Data excerpts ->
####

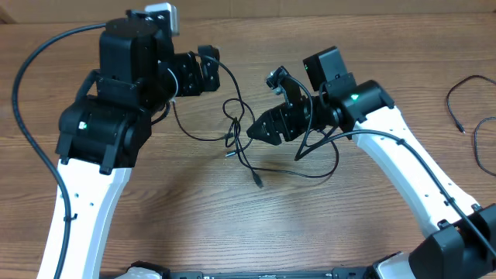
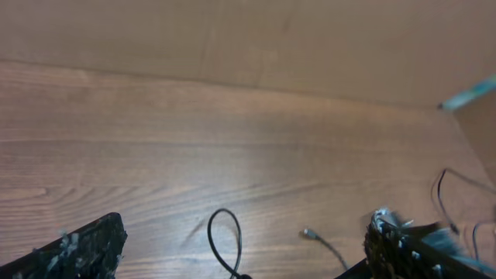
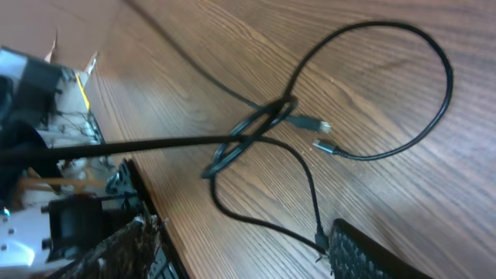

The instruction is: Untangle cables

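Right fingers [image 3: 373, 253] beside tangled cables [image 3: 256, 130]

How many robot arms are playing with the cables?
2. The left arm comes in from the table's left side, the right arm from its right side; both reach the cables in the middle. No others show.

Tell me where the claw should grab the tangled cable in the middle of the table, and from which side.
Take the tangled cable on the short stretch just behind its silvery plug end, clear of the crossing. Come straight down from above, closing across the strand: it lies flat on the table, and that end looks free.
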Controlling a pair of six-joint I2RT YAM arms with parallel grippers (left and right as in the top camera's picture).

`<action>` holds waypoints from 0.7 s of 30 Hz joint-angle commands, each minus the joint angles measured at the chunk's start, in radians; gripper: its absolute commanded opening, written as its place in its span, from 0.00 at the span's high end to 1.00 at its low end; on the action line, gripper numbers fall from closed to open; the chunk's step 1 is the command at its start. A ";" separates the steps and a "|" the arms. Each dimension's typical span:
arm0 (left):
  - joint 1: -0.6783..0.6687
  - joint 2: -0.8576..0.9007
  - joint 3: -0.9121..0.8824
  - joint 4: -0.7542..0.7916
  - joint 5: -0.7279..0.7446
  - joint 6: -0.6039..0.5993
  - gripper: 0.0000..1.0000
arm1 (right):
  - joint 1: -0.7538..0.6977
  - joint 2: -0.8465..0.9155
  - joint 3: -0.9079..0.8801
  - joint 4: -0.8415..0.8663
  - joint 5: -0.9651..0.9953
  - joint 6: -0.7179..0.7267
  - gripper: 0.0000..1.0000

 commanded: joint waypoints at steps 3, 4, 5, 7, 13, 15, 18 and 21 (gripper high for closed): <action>0.004 -0.018 0.063 0.008 -0.038 -0.055 0.03 | 0.001 -0.001 -0.084 0.088 0.015 0.200 0.31; 0.004 -0.018 0.065 0.007 -0.037 -0.061 0.03 | 0.001 -0.001 -0.093 0.103 0.015 0.220 0.30; 0.004 -0.018 0.065 0.007 -0.035 -0.065 0.03 | 0.001 -0.001 -0.099 0.116 0.015 0.246 0.31; 0.002 -0.018 0.065 0.007 -0.017 -0.069 0.03 | 0.001 -0.001 -0.105 0.145 0.016 0.303 0.31; 0.002 -0.018 0.065 0.000 0.027 -0.069 0.03 | 0.017 -0.001 -0.106 0.206 0.016 0.464 0.31; 0.002 -0.018 0.065 0.000 0.035 -0.069 0.03 | 0.035 -0.001 -0.106 0.216 0.040 0.509 0.31; 0.002 -0.018 0.065 0.000 0.062 -0.069 0.03 | 0.078 -0.001 -0.107 0.216 0.184 0.658 0.31; 0.002 -0.018 0.065 0.000 0.068 -0.068 0.03 | 0.137 -0.001 -0.127 0.264 0.261 0.797 0.31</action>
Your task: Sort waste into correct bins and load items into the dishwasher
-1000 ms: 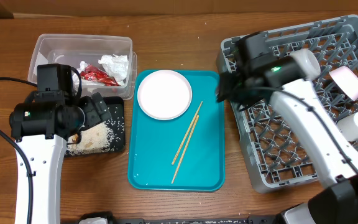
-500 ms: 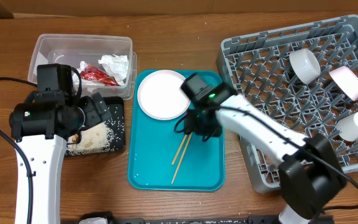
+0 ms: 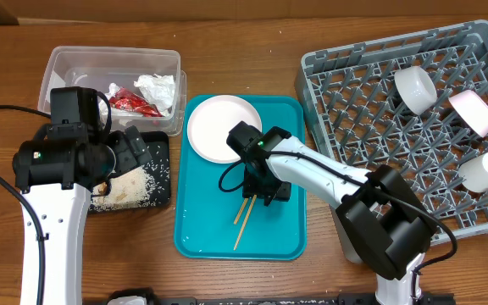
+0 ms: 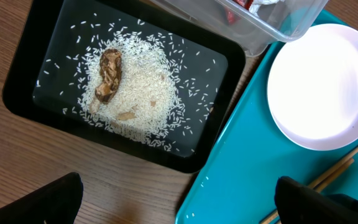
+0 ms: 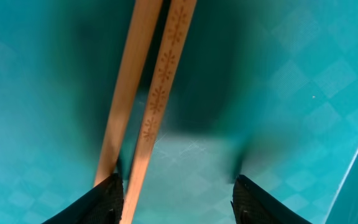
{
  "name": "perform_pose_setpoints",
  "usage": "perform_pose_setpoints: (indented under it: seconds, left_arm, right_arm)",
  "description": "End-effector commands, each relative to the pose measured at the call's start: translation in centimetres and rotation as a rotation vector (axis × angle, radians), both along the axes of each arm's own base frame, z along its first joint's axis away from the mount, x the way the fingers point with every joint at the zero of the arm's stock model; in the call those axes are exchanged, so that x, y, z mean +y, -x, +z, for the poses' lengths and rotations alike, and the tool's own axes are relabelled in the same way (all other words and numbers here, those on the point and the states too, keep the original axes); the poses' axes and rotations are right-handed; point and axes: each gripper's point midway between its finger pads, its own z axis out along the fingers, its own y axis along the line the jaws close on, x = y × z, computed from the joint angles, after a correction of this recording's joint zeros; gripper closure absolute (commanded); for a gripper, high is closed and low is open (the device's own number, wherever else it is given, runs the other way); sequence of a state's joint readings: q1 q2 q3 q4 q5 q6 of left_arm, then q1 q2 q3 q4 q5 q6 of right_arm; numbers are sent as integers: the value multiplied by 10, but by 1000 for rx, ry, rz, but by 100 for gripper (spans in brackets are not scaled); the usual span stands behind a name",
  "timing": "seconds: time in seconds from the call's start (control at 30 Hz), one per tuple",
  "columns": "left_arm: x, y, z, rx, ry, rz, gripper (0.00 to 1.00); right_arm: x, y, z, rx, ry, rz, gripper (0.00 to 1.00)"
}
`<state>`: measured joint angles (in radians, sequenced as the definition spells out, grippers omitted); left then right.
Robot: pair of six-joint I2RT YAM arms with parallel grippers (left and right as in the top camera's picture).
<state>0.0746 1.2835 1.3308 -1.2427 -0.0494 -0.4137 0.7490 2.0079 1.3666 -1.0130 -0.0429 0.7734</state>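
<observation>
The wooden chopsticks [image 3: 242, 222] lie on the teal tray [image 3: 278, 229]. My right gripper [image 3: 257, 188] is open and low over their middle. In the right wrist view the chopsticks [image 5: 148, 93] run beside the left finger of the open jaws [image 5: 182, 200]. A white plate [image 3: 223, 127] sits at the tray's far end. My left gripper [image 3: 130, 152] is open and empty above the black tray [image 3: 161, 182]. That tray [image 4: 20, 90] holds rice [image 4: 148, 99] and a brown scrap [image 4: 109, 73]. The open left jaws [image 4: 179, 202] frame the table and teal tray edge.
The clear tub [image 3: 113, 58] at the back left holds a red wrapper [image 3: 130, 103] and a white napkin [image 3: 155, 89]. The grey dish rack [image 3: 371, 110] on the right holds white cups [image 3: 415, 88] [image 3: 485, 169] and a pinkish one [image 3: 473, 112].
My right arm has swung from the dish rack to the teal tray and come down over the chopsticks. The left arm has not moved.
</observation>
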Motion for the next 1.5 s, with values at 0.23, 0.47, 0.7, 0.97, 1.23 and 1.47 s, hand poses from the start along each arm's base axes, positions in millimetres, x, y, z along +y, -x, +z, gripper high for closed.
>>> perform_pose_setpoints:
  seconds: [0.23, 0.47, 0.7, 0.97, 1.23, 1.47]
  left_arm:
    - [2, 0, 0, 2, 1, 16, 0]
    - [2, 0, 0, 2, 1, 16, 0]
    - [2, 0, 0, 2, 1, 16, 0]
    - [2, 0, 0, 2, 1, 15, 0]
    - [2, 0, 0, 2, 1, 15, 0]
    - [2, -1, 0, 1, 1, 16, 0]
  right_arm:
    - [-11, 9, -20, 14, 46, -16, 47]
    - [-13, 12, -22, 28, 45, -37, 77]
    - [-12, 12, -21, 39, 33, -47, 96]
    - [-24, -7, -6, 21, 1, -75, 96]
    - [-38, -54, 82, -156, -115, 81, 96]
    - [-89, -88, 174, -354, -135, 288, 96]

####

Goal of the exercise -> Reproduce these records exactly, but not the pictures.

The answer ->
The instruction is: Untangle cables

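Right fingers [image 3: 373, 253] beside tangled cables [image 3: 256, 130]

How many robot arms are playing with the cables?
2. The left arm comes in from the table's left side, the right arm from its right side; both reach the cables in the middle. No others show.

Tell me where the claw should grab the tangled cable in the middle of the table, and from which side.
Take the tangled cable on the short stretch just behind its silvery plug end, clear of the crossing. Come straight down from above, closing across the strand: it lies flat on the table, and that end looks free.
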Controlling a pair of six-joint I2RT YAM arms with parallel grippers (left and right as in the top camera's picture).

`<action>` holds waypoints from 0.7 s of 30 Hz joint-angle commands, each minus the joint angles measured at the chunk's start, in radians; gripper: its absolute commanded opening, written as its place in its span, from 0.00 at the span's high end to 1.00 at its low end; on the action line, gripper numbers fall from closed to open; the chunk's step 1 is the command at its start. A ";" separates the steps and a "|" the arms. Each dimension's typical span:
arm0 (left):
  - joint 1: -0.6783..0.6687
  - joint 2: -0.8576..0.9007
  - joint 3: -0.9121..0.8824
  - joint 4: -0.7542..0.7916
  - joint 5: -0.7279..0.7446
  - joint 6: -0.6039..0.5993
  - gripper: 0.0000..1.0000
arm1 (right):
  - joint 1: -0.7538..0.6977
  - joint 2: -0.8465..0.9155
  - joint 3: -0.9079..0.8801
  - joint 4: -0.8415..0.8663
  - joint 5: -0.9651..0.9953
  - joint 6: -0.7179..0.7267
  - gripper: 0.0000..1.0000

 commanded: joint waypoints at steps 3, 4, 5, 7, 13, 15, 18 and 21 (gripper high for closed): <action>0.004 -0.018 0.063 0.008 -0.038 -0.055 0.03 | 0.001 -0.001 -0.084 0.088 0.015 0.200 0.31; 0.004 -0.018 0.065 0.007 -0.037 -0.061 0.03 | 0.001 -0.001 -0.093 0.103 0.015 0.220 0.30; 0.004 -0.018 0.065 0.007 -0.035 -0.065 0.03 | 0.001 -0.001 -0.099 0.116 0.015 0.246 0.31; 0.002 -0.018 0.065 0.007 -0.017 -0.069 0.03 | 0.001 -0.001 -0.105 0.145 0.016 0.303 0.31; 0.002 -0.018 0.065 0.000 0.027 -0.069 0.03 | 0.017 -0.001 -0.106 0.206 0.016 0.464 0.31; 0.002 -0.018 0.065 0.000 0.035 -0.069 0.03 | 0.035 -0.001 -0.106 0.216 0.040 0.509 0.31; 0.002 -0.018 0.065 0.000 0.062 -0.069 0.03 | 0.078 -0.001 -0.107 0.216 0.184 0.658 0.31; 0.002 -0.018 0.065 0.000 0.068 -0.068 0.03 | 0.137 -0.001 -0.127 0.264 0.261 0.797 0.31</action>
Your task: Sort waste into correct bins and load items into the dishwasher
-1000 ms: 
-500 ms: 
+0 ms: 
+0 ms: 
+0 ms: 
{
  "name": "perform_pose_setpoints",
  "usage": "perform_pose_setpoints: (indented under it: seconds, left_arm, right_arm)",
  "description": "End-effector commands, each relative to the pose measured at the call's start: translation in centimetres and rotation as a rotation vector (axis × angle, radians), both along the axes of each arm's own base frame, z along its first joint's axis away from the mount, x the way the fingers point with every joint at the zero of the arm's stock model; in the call those axes are exchanged, so that x, y, z mean +y, -x, +z, for the poses' lengths and rotations alike, and the tool's own axes are relabelled in the same way (all other words and numbers here, those on the point and the states too, keep the original axes); the poses' axes and rotations are right-handed; point and axes: each gripper's point midway between its finger pads, its own z axis out along the fingers, its own y axis along the line the jaws close on, x = y × z, computed from the joint angles, after a correction of this recording's joint zeros; gripper closure absolute (commanded); for a gripper, high is closed and low is open (the device's own number, wherever else it is given, runs the other way); sequence of a state's joint readings: q1 q2 q3 q4 q5 q6 of left_arm, then q1 q2 q3 q4 q5 q6 of right_arm; numbers are sent as integers: the value multiplied by 10, but by 1000 for rx, ry, rz, but by 100 for gripper (spans in brackets are not scaled); the usual span stands behind a name",
  "timing": "seconds: time in seconds from the call's start (control at 30 Hz), one per tuple",
  "columns": "left_arm: x, y, z, rx, ry, rz, gripper (0.00 to 1.00); right_arm: x, y, z, rx, ry, rz, gripper (0.00 to 1.00)"
}
`<state>`: measured joint angles (in radians, sequenced as the definition spells out, grippers omitted); left then right.
Robot: pair of six-joint I2RT YAM arms with parallel grippers (left and right as in the top camera's picture).
<state>0.0746 1.2835 1.3308 -1.2427 -0.0494 -0.4137 0.7490 2.0079 1.3666 -1.0130 -0.0429 0.7734</state>
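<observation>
The wooden chopsticks [image 3: 242, 222] lie on the teal tray [image 3: 278, 229]. My right gripper [image 3: 257, 188] is open and low over their middle. In the right wrist view the chopsticks [image 5: 148, 93] run beside the left finger of the open jaws [image 5: 182, 200]. A white plate [image 3: 223, 127] sits at the tray's far end. My left gripper [image 3: 130, 152] is open and empty above the black tray [image 3: 161, 182]. That tray [image 4: 20, 90] holds rice [image 4: 148, 99] and a brown scrap [image 4: 109, 73]. The open left jaws [image 4: 179, 202] frame the table and teal tray edge.
The clear tub [image 3: 113, 58] at the back left holds a red wrapper [image 3: 130, 103] and a white napkin [image 3: 155, 89]. The grey dish rack [image 3: 371, 110] on the right holds white cups [image 3: 415, 88] [image 3: 485, 169] and a pinkish one [image 3: 473, 112].
My right arm has swung from the dish rack to the teal tray and come down over the chopsticks. The left arm has not moved.
</observation>
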Motion for the next 1.5 s, with values at 0.23, 0.47, 0.7, 0.97, 1.23 and 1.47 s, hand poses from the start along each arm's base axes, positions in millimetres, x, y, z along +y, -x, +z, gripper high for closed.
>>> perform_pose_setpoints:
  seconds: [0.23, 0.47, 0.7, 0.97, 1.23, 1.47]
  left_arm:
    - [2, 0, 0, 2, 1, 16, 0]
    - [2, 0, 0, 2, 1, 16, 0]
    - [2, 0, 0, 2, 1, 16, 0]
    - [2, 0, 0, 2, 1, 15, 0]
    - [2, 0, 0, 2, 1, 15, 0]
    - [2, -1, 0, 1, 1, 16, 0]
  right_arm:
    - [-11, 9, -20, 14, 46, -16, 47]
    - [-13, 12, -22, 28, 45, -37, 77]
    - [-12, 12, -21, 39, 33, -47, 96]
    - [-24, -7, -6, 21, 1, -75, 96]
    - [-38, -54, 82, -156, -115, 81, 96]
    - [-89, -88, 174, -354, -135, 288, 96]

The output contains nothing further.